[EXERCISE BRIEF]: Work out the number of lines in the listing below that include "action", and answer with it alone.

[SUPPLIED MATERIAL]:
--*--

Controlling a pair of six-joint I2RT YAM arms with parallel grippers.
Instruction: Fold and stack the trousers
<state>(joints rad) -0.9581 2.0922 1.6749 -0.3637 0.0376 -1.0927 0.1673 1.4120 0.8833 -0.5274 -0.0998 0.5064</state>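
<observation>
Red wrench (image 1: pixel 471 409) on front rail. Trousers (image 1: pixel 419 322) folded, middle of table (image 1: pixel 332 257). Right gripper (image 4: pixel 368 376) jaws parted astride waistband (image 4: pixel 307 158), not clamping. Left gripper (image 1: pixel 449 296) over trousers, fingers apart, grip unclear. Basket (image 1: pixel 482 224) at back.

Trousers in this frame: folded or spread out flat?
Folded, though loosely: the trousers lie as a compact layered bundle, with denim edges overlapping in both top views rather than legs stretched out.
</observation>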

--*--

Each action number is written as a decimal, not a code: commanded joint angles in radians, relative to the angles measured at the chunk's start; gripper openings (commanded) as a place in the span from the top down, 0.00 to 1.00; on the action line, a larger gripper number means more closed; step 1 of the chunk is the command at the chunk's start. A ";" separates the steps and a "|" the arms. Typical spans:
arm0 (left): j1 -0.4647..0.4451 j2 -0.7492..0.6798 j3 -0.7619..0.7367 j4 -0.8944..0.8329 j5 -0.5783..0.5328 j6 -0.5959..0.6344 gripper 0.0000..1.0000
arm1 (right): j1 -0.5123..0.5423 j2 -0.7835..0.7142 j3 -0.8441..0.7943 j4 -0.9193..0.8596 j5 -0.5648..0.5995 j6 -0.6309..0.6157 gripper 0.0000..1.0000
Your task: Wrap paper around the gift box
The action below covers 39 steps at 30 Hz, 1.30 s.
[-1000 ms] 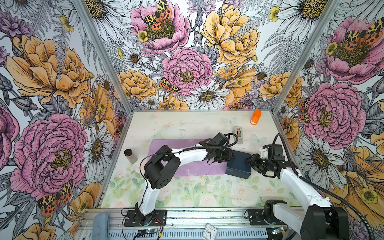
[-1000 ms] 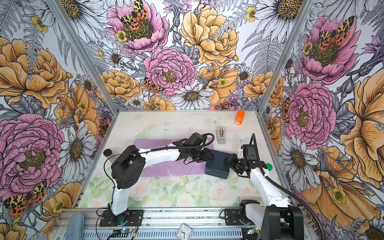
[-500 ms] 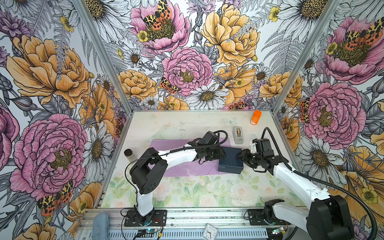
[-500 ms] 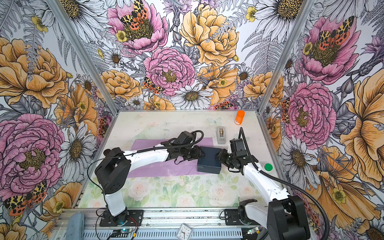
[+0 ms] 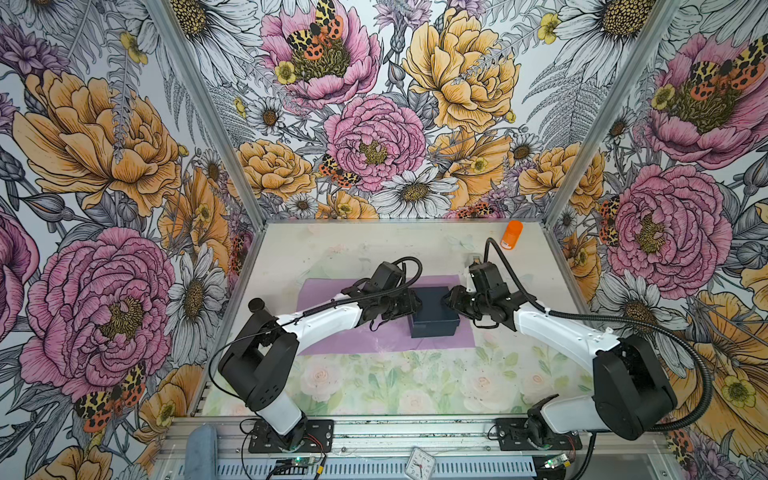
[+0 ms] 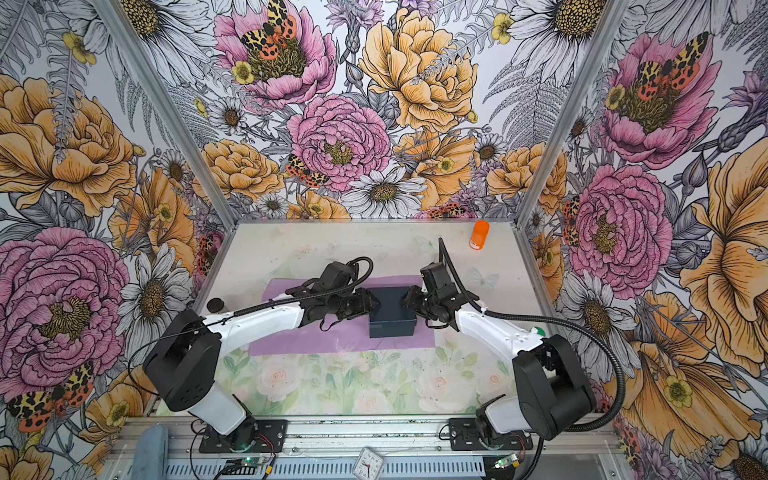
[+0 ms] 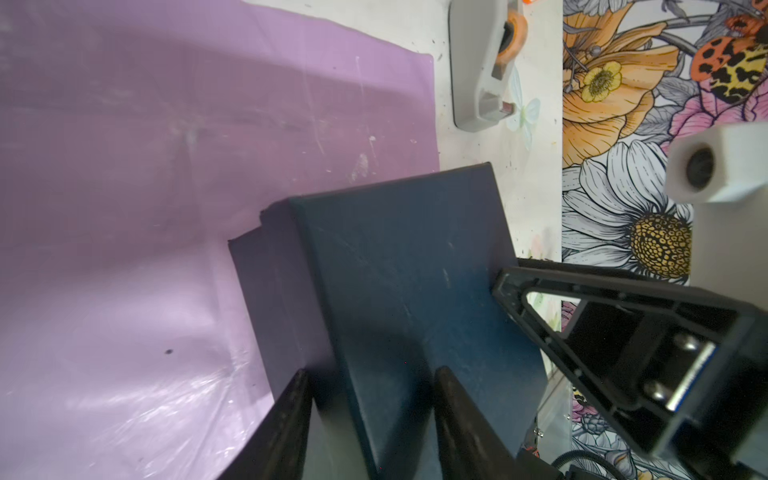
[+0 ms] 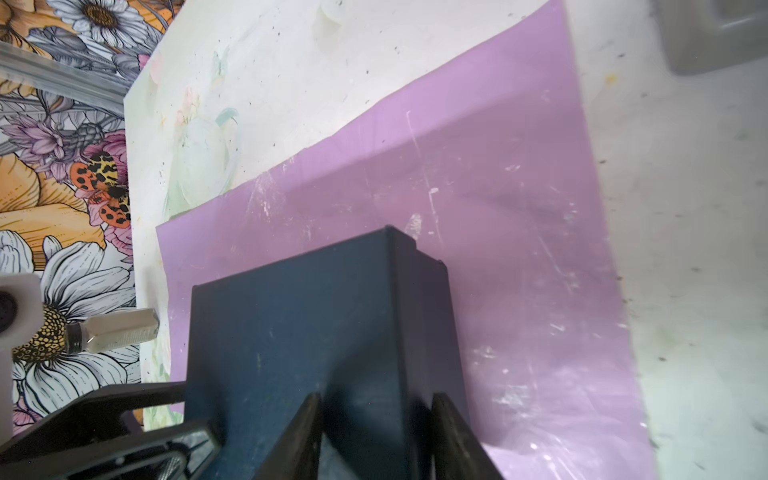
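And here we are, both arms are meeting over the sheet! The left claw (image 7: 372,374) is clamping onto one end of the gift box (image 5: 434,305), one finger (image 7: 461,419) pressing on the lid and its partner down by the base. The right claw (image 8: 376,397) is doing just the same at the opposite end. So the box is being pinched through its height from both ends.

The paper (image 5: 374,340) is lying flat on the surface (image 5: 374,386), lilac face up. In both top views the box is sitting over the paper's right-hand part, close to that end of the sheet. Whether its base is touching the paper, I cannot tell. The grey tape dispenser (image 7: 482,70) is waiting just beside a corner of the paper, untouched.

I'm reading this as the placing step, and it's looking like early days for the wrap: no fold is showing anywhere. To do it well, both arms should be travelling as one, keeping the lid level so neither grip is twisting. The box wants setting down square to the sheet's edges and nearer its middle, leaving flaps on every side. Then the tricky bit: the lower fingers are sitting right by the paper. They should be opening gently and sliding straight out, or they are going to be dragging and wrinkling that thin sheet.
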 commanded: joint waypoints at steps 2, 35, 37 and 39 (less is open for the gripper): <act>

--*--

[SOLUTION FOR THIS PROBLEM]: 2